PROBLEM TO SOLVE >> "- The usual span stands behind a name" appears in one line of the listing below; retype that line and every later line exactly, stopping at the end, and nothing else.

EXERCISE DATA >>

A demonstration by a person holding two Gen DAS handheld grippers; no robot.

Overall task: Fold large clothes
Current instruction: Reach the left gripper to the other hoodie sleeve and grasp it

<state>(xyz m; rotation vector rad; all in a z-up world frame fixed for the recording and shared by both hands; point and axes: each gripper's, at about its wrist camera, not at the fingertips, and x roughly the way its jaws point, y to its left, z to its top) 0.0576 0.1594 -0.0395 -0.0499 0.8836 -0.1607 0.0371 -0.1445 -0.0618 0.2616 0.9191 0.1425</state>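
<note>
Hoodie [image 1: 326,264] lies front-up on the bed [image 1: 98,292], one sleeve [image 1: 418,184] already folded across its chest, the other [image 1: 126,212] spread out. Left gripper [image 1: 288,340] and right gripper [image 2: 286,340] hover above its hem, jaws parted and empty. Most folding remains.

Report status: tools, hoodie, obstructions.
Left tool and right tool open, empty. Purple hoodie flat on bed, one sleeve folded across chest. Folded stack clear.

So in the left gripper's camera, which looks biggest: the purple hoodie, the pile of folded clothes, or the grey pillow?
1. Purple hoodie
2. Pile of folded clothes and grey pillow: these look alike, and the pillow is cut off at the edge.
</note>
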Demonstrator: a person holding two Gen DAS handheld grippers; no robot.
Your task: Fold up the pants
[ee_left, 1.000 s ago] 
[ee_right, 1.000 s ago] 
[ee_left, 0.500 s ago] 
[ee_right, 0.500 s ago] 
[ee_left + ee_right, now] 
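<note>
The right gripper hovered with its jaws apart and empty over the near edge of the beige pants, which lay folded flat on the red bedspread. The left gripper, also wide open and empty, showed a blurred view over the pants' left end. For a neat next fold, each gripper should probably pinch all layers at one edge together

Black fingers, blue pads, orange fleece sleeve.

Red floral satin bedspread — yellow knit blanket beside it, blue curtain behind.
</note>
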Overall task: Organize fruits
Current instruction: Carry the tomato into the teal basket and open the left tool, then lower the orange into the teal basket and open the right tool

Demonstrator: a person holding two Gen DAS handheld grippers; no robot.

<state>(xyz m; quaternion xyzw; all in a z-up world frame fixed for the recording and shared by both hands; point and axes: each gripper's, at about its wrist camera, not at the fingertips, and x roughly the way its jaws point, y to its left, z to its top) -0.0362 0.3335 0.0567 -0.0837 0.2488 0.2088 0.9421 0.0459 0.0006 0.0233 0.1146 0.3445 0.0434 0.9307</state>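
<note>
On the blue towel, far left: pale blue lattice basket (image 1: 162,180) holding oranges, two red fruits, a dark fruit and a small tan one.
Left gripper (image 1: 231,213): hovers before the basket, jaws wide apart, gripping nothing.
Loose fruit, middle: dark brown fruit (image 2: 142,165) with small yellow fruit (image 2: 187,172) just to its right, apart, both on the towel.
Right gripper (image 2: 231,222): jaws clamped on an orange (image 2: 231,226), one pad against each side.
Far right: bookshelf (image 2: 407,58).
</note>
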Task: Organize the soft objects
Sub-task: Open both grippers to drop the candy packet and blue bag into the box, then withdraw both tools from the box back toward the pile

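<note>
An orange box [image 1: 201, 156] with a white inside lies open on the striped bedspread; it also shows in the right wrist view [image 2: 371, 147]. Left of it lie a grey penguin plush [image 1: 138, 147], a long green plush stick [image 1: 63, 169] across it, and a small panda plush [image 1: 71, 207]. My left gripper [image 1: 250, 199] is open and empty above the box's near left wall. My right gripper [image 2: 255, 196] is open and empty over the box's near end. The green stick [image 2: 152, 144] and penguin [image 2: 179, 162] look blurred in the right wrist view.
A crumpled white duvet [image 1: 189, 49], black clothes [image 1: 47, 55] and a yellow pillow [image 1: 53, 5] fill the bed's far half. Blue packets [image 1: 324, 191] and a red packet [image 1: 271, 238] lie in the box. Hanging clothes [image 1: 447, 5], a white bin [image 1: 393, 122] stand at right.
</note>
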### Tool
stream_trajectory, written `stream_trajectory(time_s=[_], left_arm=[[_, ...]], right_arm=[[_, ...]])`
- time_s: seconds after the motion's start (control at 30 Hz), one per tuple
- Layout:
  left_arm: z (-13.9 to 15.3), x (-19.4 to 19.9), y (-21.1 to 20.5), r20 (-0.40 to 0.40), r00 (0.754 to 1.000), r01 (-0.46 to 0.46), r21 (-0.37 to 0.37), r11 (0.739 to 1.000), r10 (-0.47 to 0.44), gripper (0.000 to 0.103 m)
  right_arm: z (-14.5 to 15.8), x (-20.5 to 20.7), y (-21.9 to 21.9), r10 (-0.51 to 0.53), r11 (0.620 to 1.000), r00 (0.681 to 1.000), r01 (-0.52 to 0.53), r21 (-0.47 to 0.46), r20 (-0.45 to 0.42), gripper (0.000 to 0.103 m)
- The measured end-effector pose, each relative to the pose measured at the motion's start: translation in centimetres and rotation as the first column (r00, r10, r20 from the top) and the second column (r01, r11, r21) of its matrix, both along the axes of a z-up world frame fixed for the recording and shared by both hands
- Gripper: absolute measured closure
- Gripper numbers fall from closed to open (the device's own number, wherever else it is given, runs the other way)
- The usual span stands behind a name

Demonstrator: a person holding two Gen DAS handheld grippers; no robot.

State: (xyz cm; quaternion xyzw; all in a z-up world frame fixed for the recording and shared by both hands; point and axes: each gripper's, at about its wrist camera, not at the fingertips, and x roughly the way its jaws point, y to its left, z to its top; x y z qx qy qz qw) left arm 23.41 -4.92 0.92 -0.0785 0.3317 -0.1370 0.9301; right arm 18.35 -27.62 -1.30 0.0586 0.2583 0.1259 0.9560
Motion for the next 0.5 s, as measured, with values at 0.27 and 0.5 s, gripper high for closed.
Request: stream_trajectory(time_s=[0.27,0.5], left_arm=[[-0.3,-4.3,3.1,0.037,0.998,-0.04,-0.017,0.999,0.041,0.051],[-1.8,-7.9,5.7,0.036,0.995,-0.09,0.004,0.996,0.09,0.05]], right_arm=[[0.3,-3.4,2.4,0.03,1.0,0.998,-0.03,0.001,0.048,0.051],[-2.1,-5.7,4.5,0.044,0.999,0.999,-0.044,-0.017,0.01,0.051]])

OUTPUT FOR THIS TASK >>
- The usual span stands behind a name

Demonstrator: a person holding two Gen DAS handheld grippers; no robot.

State: (xyz cm; quaternion xyzw; all in a z-up world frame fixed for the recording and shared by both hands; point and axes: each gripper's, at about its wrist camera, not at the fingertips, and x roughly the way its jaws point, y to its left, z to its top; x y z qx qy qz qw) left arm 23.41 -4.92 0.92 -0.0785 0.3317 -0.1370 0.9301; right arm 18.35 -27.62 -1.30 0.0586 0.2583 0.1259 0.9560
Motion for the next 0.5 s, as measured, with values at 0.27 and 0.5 s, gripper high for closed.
Request: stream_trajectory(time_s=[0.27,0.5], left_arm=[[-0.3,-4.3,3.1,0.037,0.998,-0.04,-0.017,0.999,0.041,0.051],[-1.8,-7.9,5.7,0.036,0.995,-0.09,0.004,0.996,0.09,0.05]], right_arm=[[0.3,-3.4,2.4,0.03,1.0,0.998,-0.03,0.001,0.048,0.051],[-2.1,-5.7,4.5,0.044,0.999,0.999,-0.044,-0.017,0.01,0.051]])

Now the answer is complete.